GroupM Forecasts Digital Audio Ad Market To Grow $3 Billion By 2029.
- Inside Audio Marketing
- Jun 12, 2024
- 3 min read

The media agency Group M has released a midyear update to its advertising outlook. It now projects the U.S. ad market to grow 5.8% this year to $365.9 billion, excluding political ad spending. That is a half-point stronger than its earlier projection. It forecasts 4.9% growth in 2025. GroupM says global advertising revenue will grow 7.8% in 2024 to $989.8 billion and the industry will surpass $1 trillion in revenue in 2025.
“We were a little bit more pessimistic about the U.S. market at the end of last year than we are now,” said Kate Scott-Dawkins, Global President, Business Intelligence at GroupM. “2024 Q1 earnings results were very strong,” she noted during a press briefing.
The outlook is a mixed bag for U.S. audio ad spending. GroupM thinks it will dip 1.5% this year as a 9.8% decline in terrestrial audio spending will not be fully offset by the 12% growth in digital audio. “Podcast growth has slowed, although we expect the further digitalization of audio as a channel and its embrace of AI should support ongoing growth across a variety of formats,” the report says. In 2024, GroupM says digital audio will represent 43.3% of total audio advertising, a share that is expected to rise to 57.6% by 2029.
The agency expects U.S. audio advertising to squeeze out a 0.2% increase in 2025.
On a worldwide basis, total audio advertising is forecast to grow 0.8% this year, increasing to $27 billion. “Growth will remain around 1% over the next three years, driven by increase in digital audio,” says GroupM. It expects digital audio to add nearly $3 billion – growing from an expected $7.9 billion in 2024 to $10.6 billion in 2029.
“Audio is another channel experiencing rapid digitalization and the channel we believe is experiencing the most rapid integration of AI into its advertising business outside of pure-play digital,” the report says.
Scott-Dawkins says the use of natural language processing and machine learning to learn listener behavior and to determine whether to insert a video ad or clickable ad is using AI to optimize the ad serving. GroupM sees that as part of the reason that marketers are shifting ad dollars. “We’ve assigned a much higher percentage to [digital] audio today than we did two years ago,” she said.
Digital pureplay advertising — which excludes audio — is forecast to grow 10% this year to $699 billion worldwide. That would give digital a 70.6% share of global ad spending. But if the digital extensions of traditional channels — like radio station online simulcasts — are added, the digital total would top 80%. In the U.S. market, GroupM expects digital ad spending to grow 20.7% this year.

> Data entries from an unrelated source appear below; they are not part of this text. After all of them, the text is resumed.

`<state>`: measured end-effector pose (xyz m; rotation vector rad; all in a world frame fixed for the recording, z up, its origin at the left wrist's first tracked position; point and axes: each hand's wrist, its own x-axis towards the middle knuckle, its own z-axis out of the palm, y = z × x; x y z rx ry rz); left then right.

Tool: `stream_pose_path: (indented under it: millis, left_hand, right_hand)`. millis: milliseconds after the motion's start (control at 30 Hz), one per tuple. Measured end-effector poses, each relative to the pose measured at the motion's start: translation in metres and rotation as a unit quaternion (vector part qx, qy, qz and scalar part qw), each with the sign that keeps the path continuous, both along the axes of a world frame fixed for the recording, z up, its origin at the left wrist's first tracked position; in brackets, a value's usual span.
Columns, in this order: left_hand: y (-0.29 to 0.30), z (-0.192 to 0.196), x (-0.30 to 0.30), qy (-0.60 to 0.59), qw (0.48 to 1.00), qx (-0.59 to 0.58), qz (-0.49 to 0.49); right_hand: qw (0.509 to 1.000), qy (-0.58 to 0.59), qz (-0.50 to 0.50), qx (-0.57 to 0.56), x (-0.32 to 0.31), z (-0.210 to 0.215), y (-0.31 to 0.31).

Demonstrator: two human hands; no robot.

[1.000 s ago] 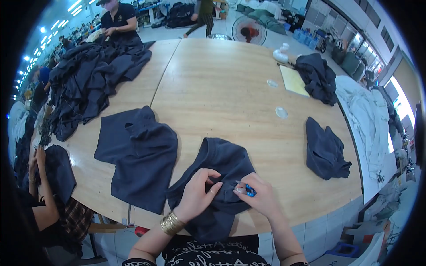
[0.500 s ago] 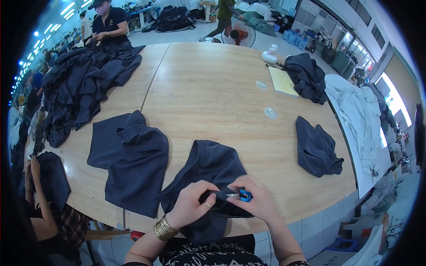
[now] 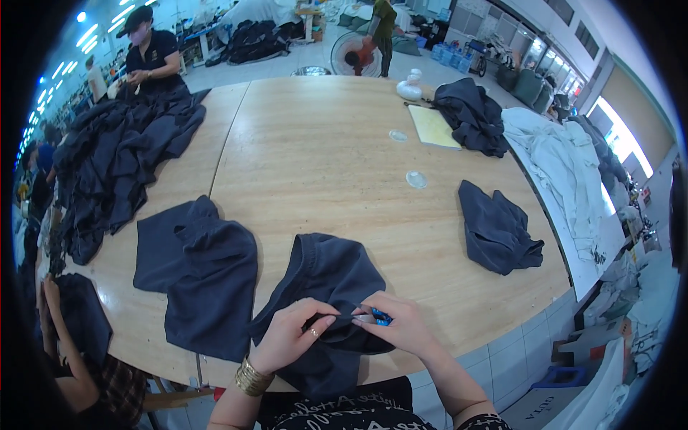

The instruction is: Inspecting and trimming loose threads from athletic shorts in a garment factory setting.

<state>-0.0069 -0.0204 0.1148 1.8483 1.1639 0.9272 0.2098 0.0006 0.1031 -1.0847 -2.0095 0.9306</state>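
Observation:
A pair of dark navy shorts [image 3: 333, 265] with a gathered elastic waistband lies at the near table edge, part of it hanging over. My left hand [image 3: 292, 335], with a ring and stacked gold bangles, pinches a bit of its fabric between thumb and fingertips. In my right hand [image 3: 401, 324] are small blue-handled thread snips [image 3: 381, 317], their pale metal tips pointing left at the pinched cloth. Fingertips of both hands almost meet there. Whether the blades touch the fabric or a thread is too small to tell.
More dark shorts [image 3: 211, 276] lie flat to the left, and a crumpled dark garment [image 3: 499, 229] to the right. A big dark garment heap [image 3: 122, 161] covers the far left, beside a masked co-worker [image 3: 154, 61]. Another person's arms [image 3: 68, 330] work at the left edge.
The whole view has shifted slightly, so table items sit further left. My hands stay at the same cloth with the snips. A person in the background has walked rightward past the fan.

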Motion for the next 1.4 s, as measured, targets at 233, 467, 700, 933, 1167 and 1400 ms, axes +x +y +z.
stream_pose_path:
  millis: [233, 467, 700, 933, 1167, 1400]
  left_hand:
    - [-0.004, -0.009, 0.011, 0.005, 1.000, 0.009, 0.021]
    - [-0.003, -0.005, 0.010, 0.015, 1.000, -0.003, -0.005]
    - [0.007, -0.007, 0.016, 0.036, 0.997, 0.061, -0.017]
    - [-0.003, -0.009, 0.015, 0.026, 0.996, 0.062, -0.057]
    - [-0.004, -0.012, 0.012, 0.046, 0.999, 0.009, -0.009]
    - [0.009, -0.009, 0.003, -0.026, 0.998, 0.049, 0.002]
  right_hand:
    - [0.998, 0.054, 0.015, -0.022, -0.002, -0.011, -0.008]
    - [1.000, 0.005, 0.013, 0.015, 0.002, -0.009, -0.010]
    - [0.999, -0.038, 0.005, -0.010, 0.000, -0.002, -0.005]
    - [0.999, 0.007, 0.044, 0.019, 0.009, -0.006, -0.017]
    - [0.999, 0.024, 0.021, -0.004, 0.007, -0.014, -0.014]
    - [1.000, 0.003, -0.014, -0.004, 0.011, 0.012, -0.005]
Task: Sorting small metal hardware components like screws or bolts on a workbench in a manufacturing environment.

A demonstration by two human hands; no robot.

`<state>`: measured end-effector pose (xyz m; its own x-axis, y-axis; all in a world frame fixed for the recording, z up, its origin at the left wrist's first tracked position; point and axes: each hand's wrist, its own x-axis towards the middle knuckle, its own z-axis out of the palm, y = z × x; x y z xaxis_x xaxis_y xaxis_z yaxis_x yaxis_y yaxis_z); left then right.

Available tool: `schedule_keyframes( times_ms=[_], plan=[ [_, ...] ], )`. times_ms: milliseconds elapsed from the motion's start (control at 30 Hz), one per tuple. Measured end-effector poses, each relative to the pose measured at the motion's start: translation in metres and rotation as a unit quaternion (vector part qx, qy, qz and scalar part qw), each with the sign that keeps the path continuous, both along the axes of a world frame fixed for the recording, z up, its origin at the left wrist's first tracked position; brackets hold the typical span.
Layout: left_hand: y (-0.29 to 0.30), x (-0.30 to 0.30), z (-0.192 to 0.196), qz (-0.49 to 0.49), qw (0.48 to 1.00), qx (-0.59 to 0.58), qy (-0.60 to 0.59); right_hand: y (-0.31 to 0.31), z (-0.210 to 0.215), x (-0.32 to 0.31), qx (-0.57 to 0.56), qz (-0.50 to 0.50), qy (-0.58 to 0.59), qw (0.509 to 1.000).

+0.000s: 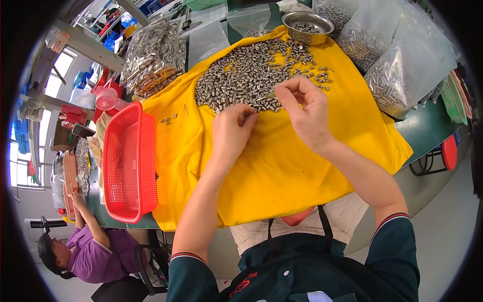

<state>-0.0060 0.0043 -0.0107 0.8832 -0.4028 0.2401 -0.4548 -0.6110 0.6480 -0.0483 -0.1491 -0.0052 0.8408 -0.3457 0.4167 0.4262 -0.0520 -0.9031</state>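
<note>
A broad heap of small silvery metal cylinders [241, 70] lies on a yellow cloth [282, 166]. At the near edge of the heap, my left hand [232, 129] is closed in a pinch on a small metal part [245, 115], mostly hidden by the fingers. To its right, my right hand [305, 111] is closed with thumb and forefinger on a thin, brownish stick-like tool [270, 94], its tip pointing left over the heap. The two hands are apart. A few loose metal cylinders lie on the cloth left of the heap.
A red plastic basket [151, 166] stands at the left. A steel bowl [308, 27] of small parts sits behind the heap. Filled plastic bags [397, 75] stand far right, others [156, 55] far left. A co-worker in purple [100, 254] sits at left.
</note>
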Motion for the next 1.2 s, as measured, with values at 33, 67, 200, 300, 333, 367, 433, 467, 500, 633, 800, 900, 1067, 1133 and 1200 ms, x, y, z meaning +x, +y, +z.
schedule_keyframes(
  times_ms=[33, 67, 200, 300, 333, 367, 433, 467, 500, 633, 800, 900, 1067, 1133, 1200],
  plan=[
    [-0.002, 0.000, -0.003, -0.007, 1.000, 0.019, -0.022, 0.000, 0.000, 0.000, 0.001, 0.001, 0.000, 1.000],
    [-0.002, 0.000, -0.005, -0.006, 1.000, 0.019, -0.022, 0.000, 0.001, 0.000, 0.002, 0.003, 0.002, 1.000],
    [0.000, 0.000, -0.006, -0.019, 0.997, 0.028, -0.062, 0.001, 0.001, 0.001, -0.004, 0.000, 0.005, 1.000],
    [0.003, 0.003, -0.001, -0.018, 0.994, -0.093, 0.045, -0.001, 0.002, 0.000, -0.005, 0.000, 0.004, 1.000],
    [0.004, 0.004, 0.003, -0.022, 0.966, -0.216, 0.141, -0.001, 0.002, -0.001, -0.005, -0.002, 0.003, 1.000],
    [0.011, 0.004, 0.011, -0.036, 0.891, -0.314, 0.324, -0.002, 0.001, -0.001, -0.011, 0.003, 0.000, 1.000],
    [0.015, 0.002, 0.014, -0.038, 0.801, -0.414, 0.431, -0.002, 0.001, -0.001, -0.017, 0.008, -0.005, 1.000],
    [0.016, 0.003, 0.015, -0.039, 0.686, -0.501, 0.526, -0.001, 0.000, -0.001, -0.024, 0.015, -0.015, 0.999],
    [0.018, 0.004, 0.014, -0.094, 0.679, -0.502, 0.527, 0.000, 0.000, -0.001, -0.031, 0.024, -0.023, 0.999],
    [0.016, 0.002, 0.012, -0.115, 0.704, -0.486, 0.505, 0.001, 0.004, -0.003, -0.043, 0.042, -0.024, 0.998],
    [0.015, 0.001, 0.010, -0.105, 0.707, -0.482, 0.507, 0.001, 0.007, -0.005, -0.046, 0.058, -0.026, 0.997],
    [0.013, -0.001, 0.012, -0.102, 0.712, -0.482, 0.501, 0.002, 0.005, -0.005, -0.052, 0.055, -0.028, 0.997],
    [0.010, -0.002, 0.011, -0.104, 0.720, -0.483, 0.488, 0.002, 0.004, -0.005, -0.100, 0.030, -0.060, 0.993],
    [0.011, -0.002, 0.011, -0.099, 0.728, -0.480, 0.479, 0.003, 0.003, -0.005, -0.117, 0.025, -0.077, 0.990],
    [0.013, -0.001, 0.009, -0.111, 0.737, -0.471, 0.472, 0.003, 0.002, -0.004, -0.101, 0.029, -0.058, 0.993]
  ],
)
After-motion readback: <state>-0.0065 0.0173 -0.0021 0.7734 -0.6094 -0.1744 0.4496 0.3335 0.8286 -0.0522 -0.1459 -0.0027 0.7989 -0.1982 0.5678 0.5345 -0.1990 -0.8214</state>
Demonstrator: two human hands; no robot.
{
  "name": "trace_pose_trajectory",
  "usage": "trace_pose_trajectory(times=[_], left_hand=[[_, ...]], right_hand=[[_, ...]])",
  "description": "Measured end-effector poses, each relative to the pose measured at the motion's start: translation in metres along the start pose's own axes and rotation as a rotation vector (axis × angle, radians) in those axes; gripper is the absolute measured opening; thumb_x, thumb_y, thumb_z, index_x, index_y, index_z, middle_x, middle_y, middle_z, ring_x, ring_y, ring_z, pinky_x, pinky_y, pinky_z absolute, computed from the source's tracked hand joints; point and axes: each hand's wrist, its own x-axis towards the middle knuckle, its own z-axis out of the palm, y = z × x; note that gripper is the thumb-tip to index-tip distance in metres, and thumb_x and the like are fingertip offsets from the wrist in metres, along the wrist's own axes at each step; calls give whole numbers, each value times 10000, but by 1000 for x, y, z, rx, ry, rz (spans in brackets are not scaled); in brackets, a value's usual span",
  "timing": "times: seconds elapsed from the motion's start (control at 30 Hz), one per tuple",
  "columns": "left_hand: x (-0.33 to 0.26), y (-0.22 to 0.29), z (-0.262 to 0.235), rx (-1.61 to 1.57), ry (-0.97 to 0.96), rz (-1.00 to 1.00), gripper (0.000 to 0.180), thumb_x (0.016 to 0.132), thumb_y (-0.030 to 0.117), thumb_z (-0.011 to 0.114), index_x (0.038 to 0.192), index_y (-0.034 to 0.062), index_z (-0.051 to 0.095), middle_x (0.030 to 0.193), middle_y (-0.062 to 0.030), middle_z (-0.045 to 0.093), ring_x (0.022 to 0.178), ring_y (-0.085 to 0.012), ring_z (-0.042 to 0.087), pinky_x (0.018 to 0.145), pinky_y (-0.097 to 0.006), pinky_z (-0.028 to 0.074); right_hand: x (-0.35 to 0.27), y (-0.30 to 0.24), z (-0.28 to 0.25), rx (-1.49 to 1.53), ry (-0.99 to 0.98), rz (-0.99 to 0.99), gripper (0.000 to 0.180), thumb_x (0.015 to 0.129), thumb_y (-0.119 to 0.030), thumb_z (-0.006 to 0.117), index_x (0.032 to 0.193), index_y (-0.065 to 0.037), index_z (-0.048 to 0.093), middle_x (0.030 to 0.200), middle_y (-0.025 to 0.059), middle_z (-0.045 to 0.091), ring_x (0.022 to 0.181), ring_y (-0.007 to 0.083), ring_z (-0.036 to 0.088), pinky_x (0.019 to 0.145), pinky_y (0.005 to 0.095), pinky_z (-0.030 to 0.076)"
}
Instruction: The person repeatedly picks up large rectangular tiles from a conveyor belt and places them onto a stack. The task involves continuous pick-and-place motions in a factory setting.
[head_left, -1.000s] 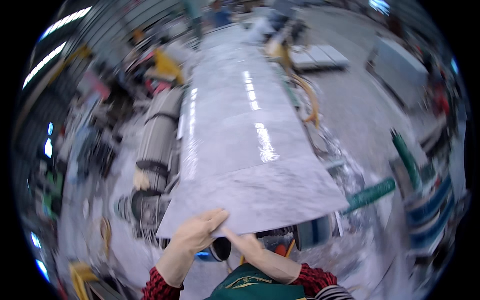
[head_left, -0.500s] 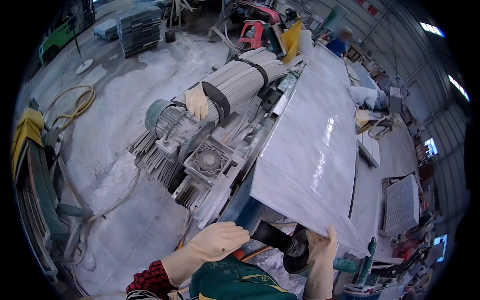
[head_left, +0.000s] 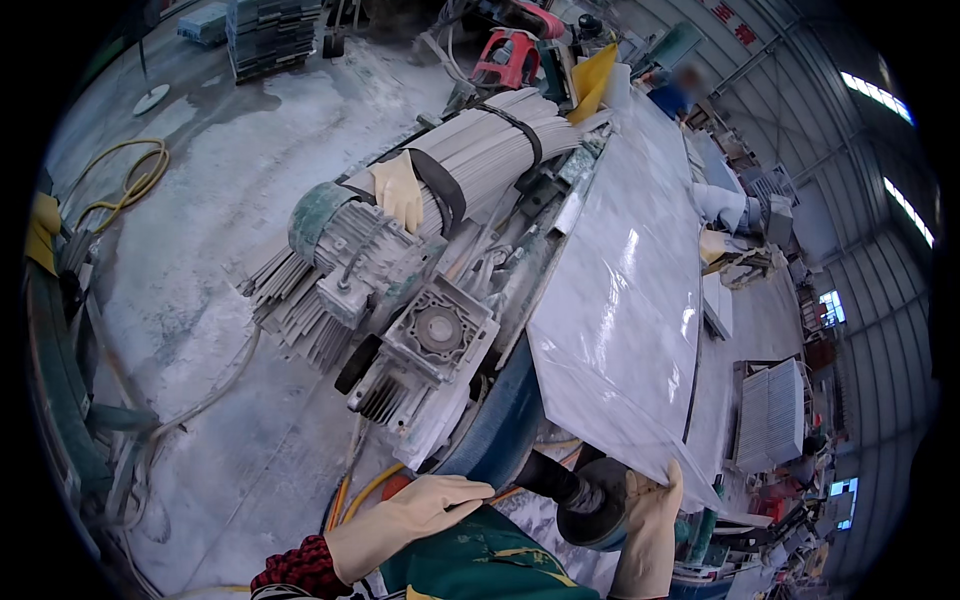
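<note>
A large, pale, glossy slab (head_left: 625, 310) stretches away from me, its near edge slanting down to the right. My right hand (head_left: 652, 515), in a cream rubber glove, grips that near edge close to its right end; some of its fingers are hidden. My left hand (head_left: 425, 515), gloved alike, holds nothing. Its fingers are stretched out in front of my green apron (head_left: 485, 560). Between the hands, a dark round cup-shaped part (head_left: 595, 510) on a black sleeve sits below the slab edge. A blue curved machine part (head_left: 500, 420) lies just beyond my left hand.
Left of the slab stands a dusty motor with a gearbox (head_left: 435, 325). Behind it lies a strapped bundle of grey strips (head_left: 470, 150) with a loose cream glove (head_left: 398, 190) on top. A yellow hose (head_left: 130, 185) coils on the floor. Another person (head_left: 672, 95) is at the far end.
The view has shifted, so the slab's near edge and the motor appear lower. My right hand keeps its grip on the slab edge. My left hand stays stretched out, slightly lower in view.
</note>
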Motion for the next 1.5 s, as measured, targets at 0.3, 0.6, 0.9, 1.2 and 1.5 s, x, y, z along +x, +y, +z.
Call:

This year, half the world’s population will be asked to vote, including in the U.S., where GroupM estimates 4.1% of total ad spending will come from political advertising. U.S. political advertising revenue is forecast to surpass $15 billion in 2024, with CTV and influencers netting larger shares of this total than in previous election cycles. In the next presidential election year in 2028, it expects political advertising to climb above $17 billion.
“Both in the U.S. and other markets, political advertising tends to benefit legacy channels as candidates look for broad national awareness or locally targeted media such as OOH, audio and local TV,” the report says. “But, as in the broader industry, more political spending is shifting to digital channels including search and social. We’ve also seen reports of paying micro-influencers to sway voters.” It estimates that in 2028, $9.3 billion of U.S. political ad revenue will flow to digital platforms.